# Data extracts:
^^^^^^^^

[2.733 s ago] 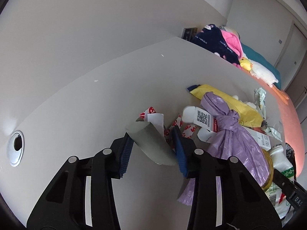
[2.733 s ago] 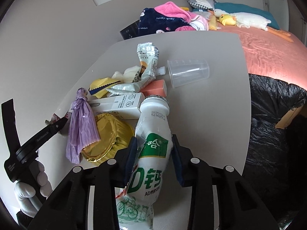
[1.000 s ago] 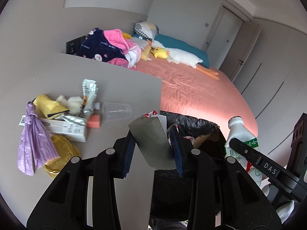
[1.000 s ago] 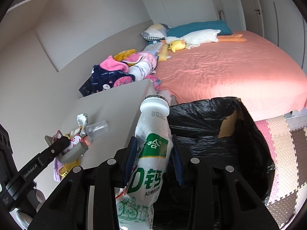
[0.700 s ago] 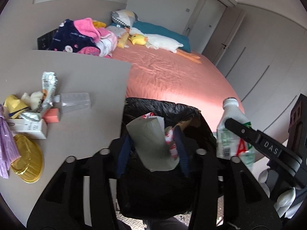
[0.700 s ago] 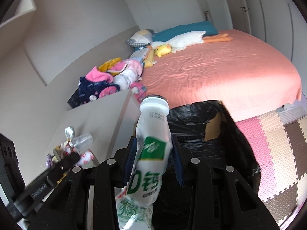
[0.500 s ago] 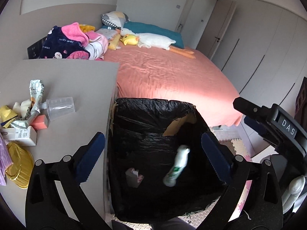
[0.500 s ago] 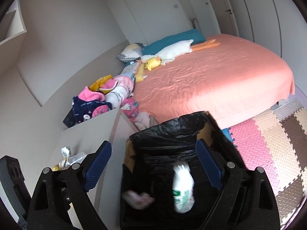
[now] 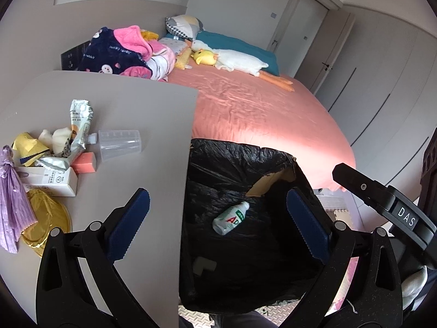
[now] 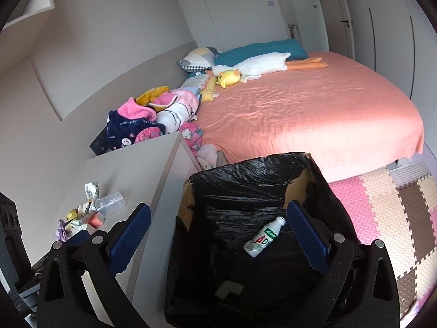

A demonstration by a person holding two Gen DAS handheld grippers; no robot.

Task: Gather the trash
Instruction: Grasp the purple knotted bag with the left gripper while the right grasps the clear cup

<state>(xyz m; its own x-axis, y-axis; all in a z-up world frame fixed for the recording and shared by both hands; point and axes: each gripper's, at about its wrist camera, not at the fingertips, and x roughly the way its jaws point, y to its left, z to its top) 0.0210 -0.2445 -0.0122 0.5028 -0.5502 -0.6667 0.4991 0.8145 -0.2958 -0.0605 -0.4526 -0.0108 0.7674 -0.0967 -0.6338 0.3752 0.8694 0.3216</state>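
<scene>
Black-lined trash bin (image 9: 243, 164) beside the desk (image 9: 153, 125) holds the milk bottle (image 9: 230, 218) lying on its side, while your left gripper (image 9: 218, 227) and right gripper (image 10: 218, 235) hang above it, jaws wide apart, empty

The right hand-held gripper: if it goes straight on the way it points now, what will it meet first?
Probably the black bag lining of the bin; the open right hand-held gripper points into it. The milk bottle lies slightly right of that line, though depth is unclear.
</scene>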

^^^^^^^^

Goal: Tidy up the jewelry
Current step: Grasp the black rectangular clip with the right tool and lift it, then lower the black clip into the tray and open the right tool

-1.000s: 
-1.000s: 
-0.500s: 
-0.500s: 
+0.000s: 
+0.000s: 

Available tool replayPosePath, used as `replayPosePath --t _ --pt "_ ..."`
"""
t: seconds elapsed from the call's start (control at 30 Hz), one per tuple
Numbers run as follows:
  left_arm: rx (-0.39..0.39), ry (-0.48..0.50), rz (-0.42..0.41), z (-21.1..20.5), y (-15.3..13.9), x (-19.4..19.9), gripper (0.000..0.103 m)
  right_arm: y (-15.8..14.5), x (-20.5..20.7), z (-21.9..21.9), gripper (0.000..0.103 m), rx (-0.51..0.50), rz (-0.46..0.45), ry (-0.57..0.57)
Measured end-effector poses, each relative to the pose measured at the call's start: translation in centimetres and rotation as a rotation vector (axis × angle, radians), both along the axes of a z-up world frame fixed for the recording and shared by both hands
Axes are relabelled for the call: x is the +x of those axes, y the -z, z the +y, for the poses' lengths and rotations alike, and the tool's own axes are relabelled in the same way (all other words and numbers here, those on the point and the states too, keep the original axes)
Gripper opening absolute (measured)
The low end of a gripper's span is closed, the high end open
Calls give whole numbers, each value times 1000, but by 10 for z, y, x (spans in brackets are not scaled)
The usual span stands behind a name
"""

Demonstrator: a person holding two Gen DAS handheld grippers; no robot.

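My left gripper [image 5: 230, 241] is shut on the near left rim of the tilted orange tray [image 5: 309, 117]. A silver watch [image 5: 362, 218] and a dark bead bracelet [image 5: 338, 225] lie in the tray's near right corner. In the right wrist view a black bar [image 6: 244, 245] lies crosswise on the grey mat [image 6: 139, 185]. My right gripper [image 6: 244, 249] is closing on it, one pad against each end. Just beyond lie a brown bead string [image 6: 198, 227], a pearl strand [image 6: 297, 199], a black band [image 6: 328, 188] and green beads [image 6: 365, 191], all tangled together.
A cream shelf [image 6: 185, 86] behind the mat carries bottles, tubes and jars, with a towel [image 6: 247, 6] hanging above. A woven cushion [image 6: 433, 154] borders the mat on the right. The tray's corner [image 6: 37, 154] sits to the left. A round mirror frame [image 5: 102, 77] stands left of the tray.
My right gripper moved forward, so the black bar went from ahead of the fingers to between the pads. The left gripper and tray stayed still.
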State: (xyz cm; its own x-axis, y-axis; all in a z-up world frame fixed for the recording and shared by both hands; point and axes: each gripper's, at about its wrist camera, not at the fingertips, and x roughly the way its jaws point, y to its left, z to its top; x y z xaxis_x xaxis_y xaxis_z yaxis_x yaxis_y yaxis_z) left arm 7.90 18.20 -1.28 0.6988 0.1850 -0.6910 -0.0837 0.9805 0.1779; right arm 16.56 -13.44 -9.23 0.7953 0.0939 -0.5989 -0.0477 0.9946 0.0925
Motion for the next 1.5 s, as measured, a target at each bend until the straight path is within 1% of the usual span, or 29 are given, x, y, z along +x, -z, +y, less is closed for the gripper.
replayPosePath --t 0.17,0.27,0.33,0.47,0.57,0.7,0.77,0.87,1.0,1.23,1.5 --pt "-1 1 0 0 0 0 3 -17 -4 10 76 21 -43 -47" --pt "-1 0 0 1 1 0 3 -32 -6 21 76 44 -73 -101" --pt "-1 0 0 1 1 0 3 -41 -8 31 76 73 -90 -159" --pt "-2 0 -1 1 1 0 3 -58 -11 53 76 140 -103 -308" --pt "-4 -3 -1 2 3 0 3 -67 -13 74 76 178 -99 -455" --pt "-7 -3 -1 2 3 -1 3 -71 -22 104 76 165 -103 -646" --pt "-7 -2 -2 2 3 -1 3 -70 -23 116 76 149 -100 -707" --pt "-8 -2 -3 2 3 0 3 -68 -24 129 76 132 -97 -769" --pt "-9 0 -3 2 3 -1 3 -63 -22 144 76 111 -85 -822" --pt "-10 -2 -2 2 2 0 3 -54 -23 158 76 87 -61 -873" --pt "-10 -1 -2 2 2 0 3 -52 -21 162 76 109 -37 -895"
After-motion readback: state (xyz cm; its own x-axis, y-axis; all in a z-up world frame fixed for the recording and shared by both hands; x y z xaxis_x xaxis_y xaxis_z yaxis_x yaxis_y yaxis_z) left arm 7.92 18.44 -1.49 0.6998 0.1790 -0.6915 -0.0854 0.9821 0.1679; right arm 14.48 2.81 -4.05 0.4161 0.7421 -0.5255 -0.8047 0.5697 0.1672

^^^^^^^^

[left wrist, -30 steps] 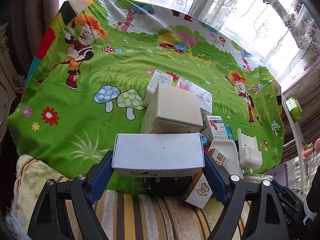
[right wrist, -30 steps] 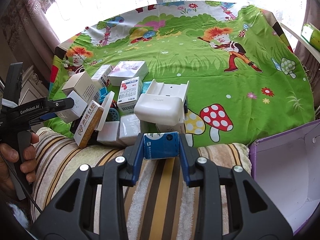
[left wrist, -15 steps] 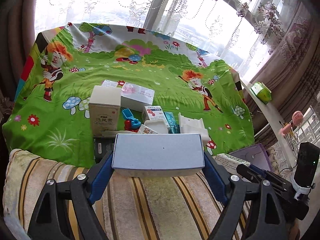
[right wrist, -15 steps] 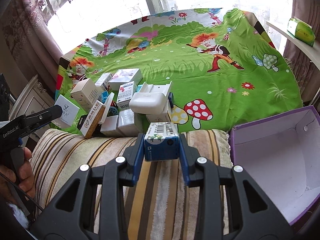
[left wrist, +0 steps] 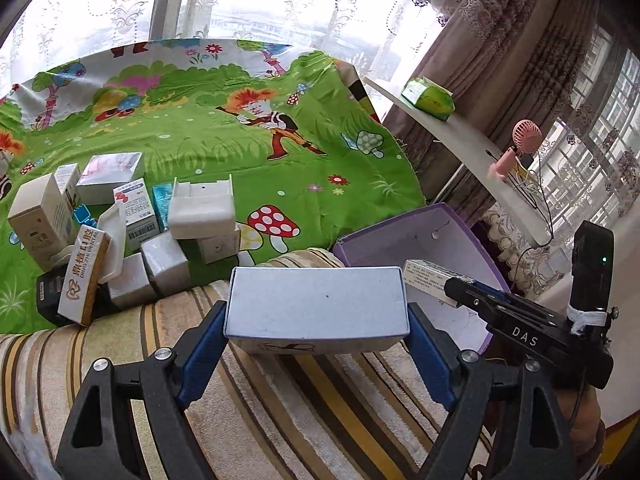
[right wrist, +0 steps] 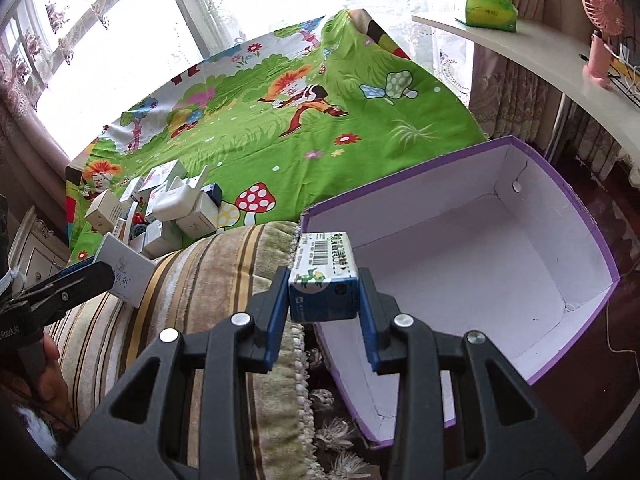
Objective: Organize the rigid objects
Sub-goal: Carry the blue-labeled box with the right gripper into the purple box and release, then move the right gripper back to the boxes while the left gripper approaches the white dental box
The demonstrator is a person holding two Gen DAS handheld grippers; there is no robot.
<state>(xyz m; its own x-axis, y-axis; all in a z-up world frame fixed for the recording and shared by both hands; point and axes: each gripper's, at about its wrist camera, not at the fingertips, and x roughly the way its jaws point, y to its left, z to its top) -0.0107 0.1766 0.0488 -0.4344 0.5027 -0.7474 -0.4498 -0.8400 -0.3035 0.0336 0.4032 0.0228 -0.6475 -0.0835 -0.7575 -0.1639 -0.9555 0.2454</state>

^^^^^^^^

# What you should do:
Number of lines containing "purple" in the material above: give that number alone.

# Exercise answer:
2